Raja ZhuangXiang tanpa banyak berpikir berkata.
"Bila saudara Yun dan pangeran Ji Ao setuju, aku tidak akan berkeberatan menerima usulan ini.."
Guo Yun memberi hormat kepada kedua orang itu dan berkata,
"Aku tidak berkeberatan dan sangat berterima kasih kepada Raja ZhuangXiang dan perdana menteri Lu.."

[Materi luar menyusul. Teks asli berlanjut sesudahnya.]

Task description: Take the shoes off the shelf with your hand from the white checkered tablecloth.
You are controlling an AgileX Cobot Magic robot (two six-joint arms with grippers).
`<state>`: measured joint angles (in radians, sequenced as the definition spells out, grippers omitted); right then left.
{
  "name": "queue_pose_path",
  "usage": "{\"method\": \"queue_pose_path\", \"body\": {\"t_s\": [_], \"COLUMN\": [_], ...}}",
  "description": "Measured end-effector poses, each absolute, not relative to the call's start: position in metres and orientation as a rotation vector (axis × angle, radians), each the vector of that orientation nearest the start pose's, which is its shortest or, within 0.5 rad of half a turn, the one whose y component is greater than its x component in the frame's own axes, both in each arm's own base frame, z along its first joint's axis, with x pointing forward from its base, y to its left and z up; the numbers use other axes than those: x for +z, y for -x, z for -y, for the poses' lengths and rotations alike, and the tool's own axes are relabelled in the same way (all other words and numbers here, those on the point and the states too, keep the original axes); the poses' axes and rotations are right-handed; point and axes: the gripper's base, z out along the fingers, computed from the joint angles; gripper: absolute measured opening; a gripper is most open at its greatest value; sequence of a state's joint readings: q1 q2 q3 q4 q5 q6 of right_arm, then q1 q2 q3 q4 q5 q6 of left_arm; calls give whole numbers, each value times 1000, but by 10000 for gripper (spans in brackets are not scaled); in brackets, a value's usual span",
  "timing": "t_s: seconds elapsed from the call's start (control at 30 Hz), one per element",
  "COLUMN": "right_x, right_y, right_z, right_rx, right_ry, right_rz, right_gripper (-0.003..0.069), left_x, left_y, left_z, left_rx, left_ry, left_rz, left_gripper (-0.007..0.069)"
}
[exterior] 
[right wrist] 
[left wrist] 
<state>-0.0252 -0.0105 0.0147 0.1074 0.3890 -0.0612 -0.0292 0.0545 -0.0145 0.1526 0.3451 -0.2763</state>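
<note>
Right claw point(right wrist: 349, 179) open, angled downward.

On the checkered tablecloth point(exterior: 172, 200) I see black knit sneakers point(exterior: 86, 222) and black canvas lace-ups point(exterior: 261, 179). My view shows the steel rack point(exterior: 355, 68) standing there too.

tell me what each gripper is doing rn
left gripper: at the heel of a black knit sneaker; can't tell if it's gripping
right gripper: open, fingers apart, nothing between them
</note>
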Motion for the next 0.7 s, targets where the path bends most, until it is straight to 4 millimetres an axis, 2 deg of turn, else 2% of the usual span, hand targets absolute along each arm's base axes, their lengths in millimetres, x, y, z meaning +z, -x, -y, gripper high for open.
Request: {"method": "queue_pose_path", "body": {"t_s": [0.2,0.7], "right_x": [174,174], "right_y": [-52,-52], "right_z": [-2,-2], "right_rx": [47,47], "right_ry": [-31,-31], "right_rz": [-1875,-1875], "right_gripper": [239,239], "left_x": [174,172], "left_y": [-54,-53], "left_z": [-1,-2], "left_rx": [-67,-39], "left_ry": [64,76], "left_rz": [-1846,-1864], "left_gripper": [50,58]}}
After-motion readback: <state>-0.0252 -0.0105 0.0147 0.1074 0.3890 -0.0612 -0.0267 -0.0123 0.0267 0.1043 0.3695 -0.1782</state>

"Tapi kata kata tidak ada bukti, satu detik pun bisa berubah, apalagi Misi ku bukan misi yang bisa di selesaikan dalam waktu cepat.."
ucap Guo Yun santai.
"Lalu apa yang saudara Yun inginkan dari kami..?"
tanya Raja ZhuangXiang sedikit tersinggung.
Guo Yun tidak ambil pusing dengan respon Raja ZhuangXiang, yang terlihat tersinggung.
Dia dengan tenang berkata,
"Setidaknya aku harus memegang titah raja, bagi siapapun yang melanggar, tidak terkecuali raja atau siapapun, akan menerima hukuman yang sama, yaitu penggal kepala.."
"Lancang kamu...!"
teriak Raja ZhuangXiang, sambil berdiri dari tempat duduknya dan menunjuk kearah Guo Yun dengan penuh emosi.
Guo Yun tidak mundur sedikitpun, dia menatap Raja ZhuangXiang dengan tatapan mata tajam.
Seluruh tubuhnya memancarkan aura yang sangat menekan, yang timbul dari efek pengerahan energi 9 langit tingkat puncak.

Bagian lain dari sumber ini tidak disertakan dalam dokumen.